In its review PC Pro wrote, "Place Windows 8 at the helm, and the Yoga 11 would be a tantalising prospect: after all, it’s an excellent laptop with a 12-hour battery life and useful tablet functions. With most Ultrabooks still struggling to push past the nine-hour mark under the lightest usage, the promise of a well-designed 1.19kg hybrid that lasts all day is incredibly attractive. Once you factor in the presence of Windows RT, however, the appeal of this hybrid swiftly wanes." PC Pro concludes by stating, "Don’t abandon hope yet, however: with Lenovo set to release a Windows 8, Intel-powered Yoga 11S sometime this year, we’d keep that credit card at the ready."

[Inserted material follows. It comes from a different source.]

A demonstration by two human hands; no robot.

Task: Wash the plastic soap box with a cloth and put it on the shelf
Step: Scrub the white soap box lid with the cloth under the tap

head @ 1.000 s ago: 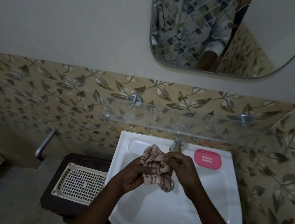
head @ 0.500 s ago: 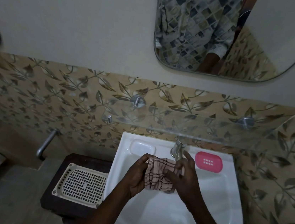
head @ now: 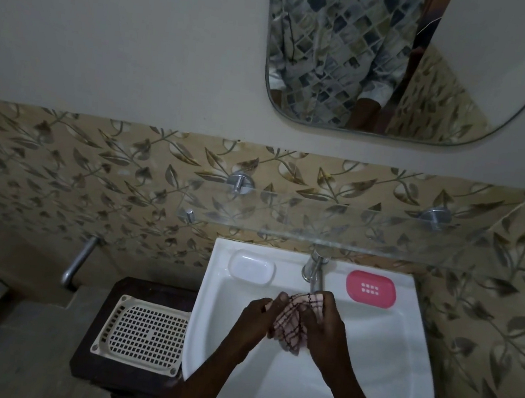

In its review of the Yoga 11, The Inquirer wrote, "The Lenovo Ideapad Yoga 11 has a very unique construction and in terms of design alone is perhaps one of our favourite hybrid devices out there now for this reason. It's an ultra-flexible laptop with the option to convert into various different modes, making it a close to ideal multimode device. Its HD display offers a good touchscreen experience as well as high display resolution for its size, and its keyboard performed well, too. However, we feel the Yoga 11 is severely held back by Windows RT, rendering it half as useful as it could be due to the lack of apps and application programs available to download onto it."